Accelerated change

Each year, as I prepare for our annual Evolution of Manufacturing event, I embark on a deep dive into the issues affecting American manufacturers.

There’s little doubt we operate in a global economy, where the same basic economic factors of supply, demand and pricing affect all manufacturers, no matter their location. However, several elements that American manufacturers must deal with distinguish them from their global brethren.

First, American manufacturers are being squeezed at an accelerated pace never seen before. Prices are down. Service standards and customer expectations are up. And the demands of quicker turnaround times are on the rise as well. Further, American manufacturers must increase production levels using fewer employees and less overtime in order to effectively compete.

These new global realities extend beyond the manufacturing realm and are reflected in the slower-than-expected economic recovery — represented by lagging pace of employment growth and only gradual reduction of the national unemployment rate. Simply put, the future American manufacturing work force will look and operate much differently than it did just five years ago.

My deep dive included visits to manufacturing facilities in industries as diverse as snack foods, steel, personal care products and labels. Despite any obvious differences based on products and methodology, several commonalities stood out.
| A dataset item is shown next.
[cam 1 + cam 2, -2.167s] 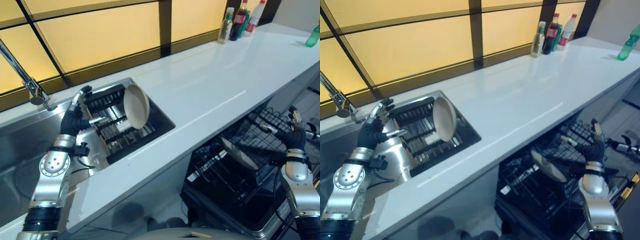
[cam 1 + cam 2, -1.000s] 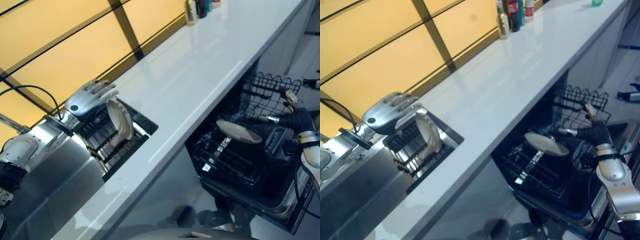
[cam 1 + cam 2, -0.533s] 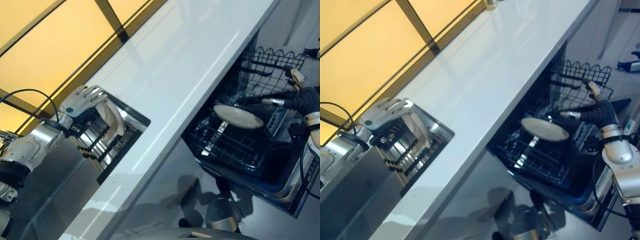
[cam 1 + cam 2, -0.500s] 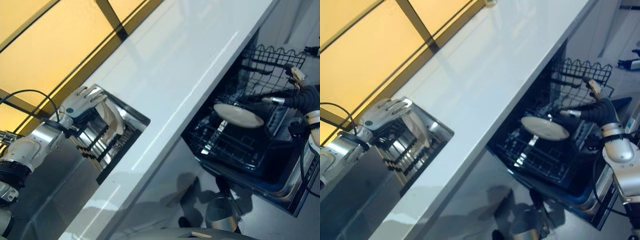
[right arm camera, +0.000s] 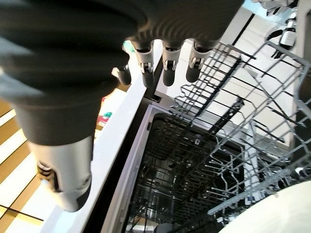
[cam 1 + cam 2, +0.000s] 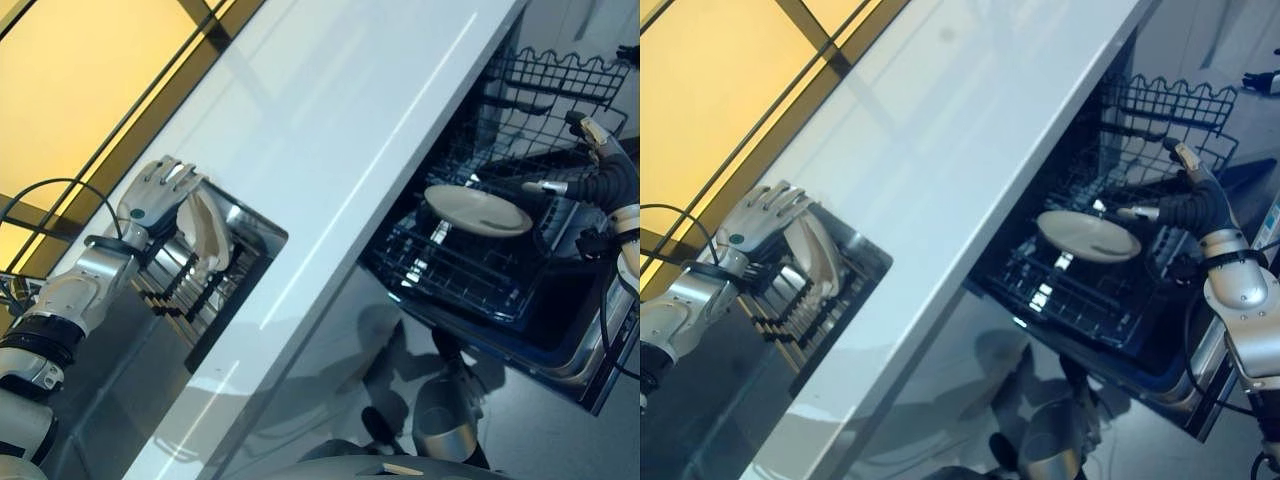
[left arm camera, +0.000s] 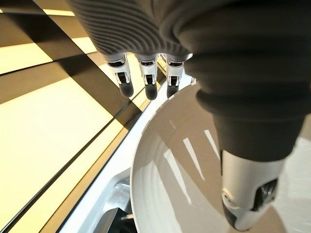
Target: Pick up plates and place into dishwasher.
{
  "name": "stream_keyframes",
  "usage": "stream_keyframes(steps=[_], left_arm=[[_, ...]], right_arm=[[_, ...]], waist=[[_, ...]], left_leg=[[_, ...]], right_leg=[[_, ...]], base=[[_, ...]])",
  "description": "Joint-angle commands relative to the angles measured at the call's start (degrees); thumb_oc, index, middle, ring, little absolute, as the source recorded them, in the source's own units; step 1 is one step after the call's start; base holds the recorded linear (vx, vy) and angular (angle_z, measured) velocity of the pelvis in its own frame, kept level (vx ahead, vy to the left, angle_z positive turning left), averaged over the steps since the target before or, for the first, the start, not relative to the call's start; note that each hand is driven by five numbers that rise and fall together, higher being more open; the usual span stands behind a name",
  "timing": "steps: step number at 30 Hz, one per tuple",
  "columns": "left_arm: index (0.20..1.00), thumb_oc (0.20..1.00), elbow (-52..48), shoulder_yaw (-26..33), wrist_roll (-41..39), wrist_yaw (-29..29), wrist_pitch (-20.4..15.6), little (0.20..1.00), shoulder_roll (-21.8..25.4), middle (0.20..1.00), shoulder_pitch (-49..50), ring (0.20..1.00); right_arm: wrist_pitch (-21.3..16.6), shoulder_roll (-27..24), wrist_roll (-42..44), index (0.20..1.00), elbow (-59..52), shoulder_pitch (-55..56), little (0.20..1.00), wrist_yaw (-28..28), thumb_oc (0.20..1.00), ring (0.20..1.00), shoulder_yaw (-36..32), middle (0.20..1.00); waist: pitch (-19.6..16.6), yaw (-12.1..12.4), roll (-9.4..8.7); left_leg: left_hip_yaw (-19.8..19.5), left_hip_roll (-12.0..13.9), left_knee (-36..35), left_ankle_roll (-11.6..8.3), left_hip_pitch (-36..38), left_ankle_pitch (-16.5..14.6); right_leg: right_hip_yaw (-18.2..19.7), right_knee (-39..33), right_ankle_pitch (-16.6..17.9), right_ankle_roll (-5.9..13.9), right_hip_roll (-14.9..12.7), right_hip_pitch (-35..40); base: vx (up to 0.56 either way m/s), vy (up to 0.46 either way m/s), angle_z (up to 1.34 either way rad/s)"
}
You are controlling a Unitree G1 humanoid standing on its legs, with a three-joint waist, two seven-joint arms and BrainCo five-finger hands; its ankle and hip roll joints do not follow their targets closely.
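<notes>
The left hand (image 6: 160, 200) has moved over the top of the cream plate (image 6: 208, 232) that stands on edge in the dark drying rack (image 6: 190, 285) set in the steel sink (image 6: 120, 385), at about nine o'clock in the left eye view. A couple of seconds ago this hand hung beside the rack, clear of the plate; now its fingers (image 7: 148, 77) reach past the upper rim while its thumb (image 7: 250, 187) lies across the plate's face. The fingers look fairly straight, so the hand brackets the rim loosely, not yet pinching it. I judge the grasp is about to close and the lift has not begun.

A second cream plate (image 6: 1088, 235) already lies flat in the black wire dishwasher rack (image 6: 480, 270), at about three o'clock. The right hand (image 6: 1185, 205) hovers just beside it over the rack, fingers spread and holding nothing, much as it did before.

The camera has swung during this time, so the whole scene now sits at a steeper slant; the rack and plates themselves have not shifted.

The long white tabletop (image 6: 330, 120) runs diagonally from seven o'clock to one o'clock, glossy and bare here. Behind it, towards eleven o'clock, stand amber-lit window panels (image 6: 80, 70) with dark frames. The dishwasher is pulled open under the tabletop, above a grey floor (image 6: 520, 440).
</notes>
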Motion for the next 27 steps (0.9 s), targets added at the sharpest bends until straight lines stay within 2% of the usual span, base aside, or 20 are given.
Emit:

Chiefly among them is the pressure by customers for greater quality at a better price. Big-box retailers, such as Walmart and Target, have accumulated such immense purchasing power that they’re effectively able to dictate their own payment price. This has done little to help American manufacturers get their expenses in line.

Next, American manufacturers must be more agile in all aspects of operations. While forward-thinking activities like forecasting and planning will always remain, there will be more of an emphasis on quickly identifying quality problems, supply shortages and demand shifts. Manufacturers will no longer have the luxury of these being lagging indicators they can analyze after the fact. They must monitor them in near-real time and be able to act accordingly.

Finally, underlying all of this is the grim realization that the hangover from the Great Recession of 2008 will continue to linger far into the future. And that, it seems, means more changes are on the way. Those who understand and are willing and able to adapt will do well. The others will just simply fade away.